PRESISTANT: Learning based assistant for data pre-processing

Data pre-processing is one of the most time consuming and relevant steps in a data analysis process (e.g., classification task). A given data pre-processing operator (e.g., transformation) can have positive, negative or zero impact on the final result of the analysis. Expert users have the required knowledge to find the right pre-processing operators. However, when it comes to non-experts, they are overwhelmed by the amount of pre-processing operators and it is challenging for them to find operators that would positively impact their analysis (e.g., increase the predictive accuracy of a classifier). Existing solutions either assume that users have expert knowledge, or they recommend pre-processing operators that are only ``syntactically" applicable to a dataset, without taking into account their impact on the final analysis.
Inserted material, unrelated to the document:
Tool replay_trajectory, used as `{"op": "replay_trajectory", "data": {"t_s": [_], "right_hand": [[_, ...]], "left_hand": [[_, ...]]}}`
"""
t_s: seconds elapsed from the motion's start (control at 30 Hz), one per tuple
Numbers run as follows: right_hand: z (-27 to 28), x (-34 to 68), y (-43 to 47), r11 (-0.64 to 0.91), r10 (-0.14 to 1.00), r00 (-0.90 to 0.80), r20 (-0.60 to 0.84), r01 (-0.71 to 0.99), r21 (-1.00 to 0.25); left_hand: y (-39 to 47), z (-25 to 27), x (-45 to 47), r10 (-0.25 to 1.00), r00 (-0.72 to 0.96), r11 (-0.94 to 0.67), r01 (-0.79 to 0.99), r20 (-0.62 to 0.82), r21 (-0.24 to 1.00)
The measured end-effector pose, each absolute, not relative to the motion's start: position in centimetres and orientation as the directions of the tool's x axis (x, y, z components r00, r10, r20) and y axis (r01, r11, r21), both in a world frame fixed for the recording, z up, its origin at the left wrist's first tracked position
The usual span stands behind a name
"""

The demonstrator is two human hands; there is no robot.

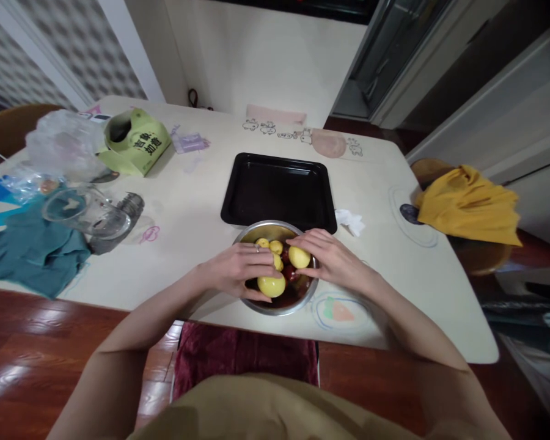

PRESISTANT provides assistance to non-expert users by recommending data pre-processing operators that are ranked according to their impact on the final analysis. It uses Random Forests to learn the impact of pre-processing operators on the performance (e.g., predictive accuracy) of 5 different classification algorithms, such as J48, Naive Bayes, PART, Logistic Regression, and Nearest Neighbor. PRESISTANT can effectively help non-experts in order to achieve improved results in their analytical tasks.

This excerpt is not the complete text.